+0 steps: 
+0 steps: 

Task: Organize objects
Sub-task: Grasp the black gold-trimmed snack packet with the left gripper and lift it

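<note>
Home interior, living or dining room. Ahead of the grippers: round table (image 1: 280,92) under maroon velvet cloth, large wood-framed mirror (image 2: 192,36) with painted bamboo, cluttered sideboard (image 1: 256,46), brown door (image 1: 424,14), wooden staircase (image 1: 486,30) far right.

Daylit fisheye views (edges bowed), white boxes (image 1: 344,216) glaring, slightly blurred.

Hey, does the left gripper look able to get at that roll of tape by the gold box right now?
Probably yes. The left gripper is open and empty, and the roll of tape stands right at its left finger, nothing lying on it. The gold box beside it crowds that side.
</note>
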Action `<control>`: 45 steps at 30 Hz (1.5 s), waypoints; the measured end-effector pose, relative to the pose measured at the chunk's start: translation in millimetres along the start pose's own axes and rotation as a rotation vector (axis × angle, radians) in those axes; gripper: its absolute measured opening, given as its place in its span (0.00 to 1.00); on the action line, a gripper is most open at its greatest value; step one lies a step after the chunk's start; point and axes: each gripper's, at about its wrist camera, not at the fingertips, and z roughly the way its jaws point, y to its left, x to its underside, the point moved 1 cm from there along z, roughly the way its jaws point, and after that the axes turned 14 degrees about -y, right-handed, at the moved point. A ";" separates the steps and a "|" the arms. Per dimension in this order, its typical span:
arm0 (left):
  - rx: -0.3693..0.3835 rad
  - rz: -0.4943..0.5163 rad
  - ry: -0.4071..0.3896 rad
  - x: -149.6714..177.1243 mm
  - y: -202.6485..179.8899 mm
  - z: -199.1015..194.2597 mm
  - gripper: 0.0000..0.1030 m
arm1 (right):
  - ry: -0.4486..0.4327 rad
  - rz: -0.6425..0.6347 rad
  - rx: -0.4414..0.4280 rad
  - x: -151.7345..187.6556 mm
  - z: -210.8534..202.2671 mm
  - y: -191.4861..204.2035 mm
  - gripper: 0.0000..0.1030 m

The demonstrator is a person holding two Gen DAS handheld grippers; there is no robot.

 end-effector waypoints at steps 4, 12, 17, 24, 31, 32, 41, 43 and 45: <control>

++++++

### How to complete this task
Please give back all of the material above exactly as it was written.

### Answer below
+0 steps: 
+0 steps: 

Task: Organize objects
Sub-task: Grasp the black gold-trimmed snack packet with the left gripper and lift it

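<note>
Home interior, living or dining room. Ahead of the grippers: round table (image 1: 280,92) under maroon velvet cloth, large wood-framed mirror (image 2: 192,36) with painted bamboo, cluttered sideboard (image 1: 256,46), brown door (image 1: 424,14), wooden staircase (image 1: 486,30) far right.

Daylit fisheye views (edges bowed), white boxes (image 1: 344,216) glaring, slightly blurred.

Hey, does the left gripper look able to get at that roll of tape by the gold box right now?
Probably yes. The left gripper is open and empty, and the roll of tape stands right at its left finger, nothing lying on it. The gold box beside it crowds that side.
</note>
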Action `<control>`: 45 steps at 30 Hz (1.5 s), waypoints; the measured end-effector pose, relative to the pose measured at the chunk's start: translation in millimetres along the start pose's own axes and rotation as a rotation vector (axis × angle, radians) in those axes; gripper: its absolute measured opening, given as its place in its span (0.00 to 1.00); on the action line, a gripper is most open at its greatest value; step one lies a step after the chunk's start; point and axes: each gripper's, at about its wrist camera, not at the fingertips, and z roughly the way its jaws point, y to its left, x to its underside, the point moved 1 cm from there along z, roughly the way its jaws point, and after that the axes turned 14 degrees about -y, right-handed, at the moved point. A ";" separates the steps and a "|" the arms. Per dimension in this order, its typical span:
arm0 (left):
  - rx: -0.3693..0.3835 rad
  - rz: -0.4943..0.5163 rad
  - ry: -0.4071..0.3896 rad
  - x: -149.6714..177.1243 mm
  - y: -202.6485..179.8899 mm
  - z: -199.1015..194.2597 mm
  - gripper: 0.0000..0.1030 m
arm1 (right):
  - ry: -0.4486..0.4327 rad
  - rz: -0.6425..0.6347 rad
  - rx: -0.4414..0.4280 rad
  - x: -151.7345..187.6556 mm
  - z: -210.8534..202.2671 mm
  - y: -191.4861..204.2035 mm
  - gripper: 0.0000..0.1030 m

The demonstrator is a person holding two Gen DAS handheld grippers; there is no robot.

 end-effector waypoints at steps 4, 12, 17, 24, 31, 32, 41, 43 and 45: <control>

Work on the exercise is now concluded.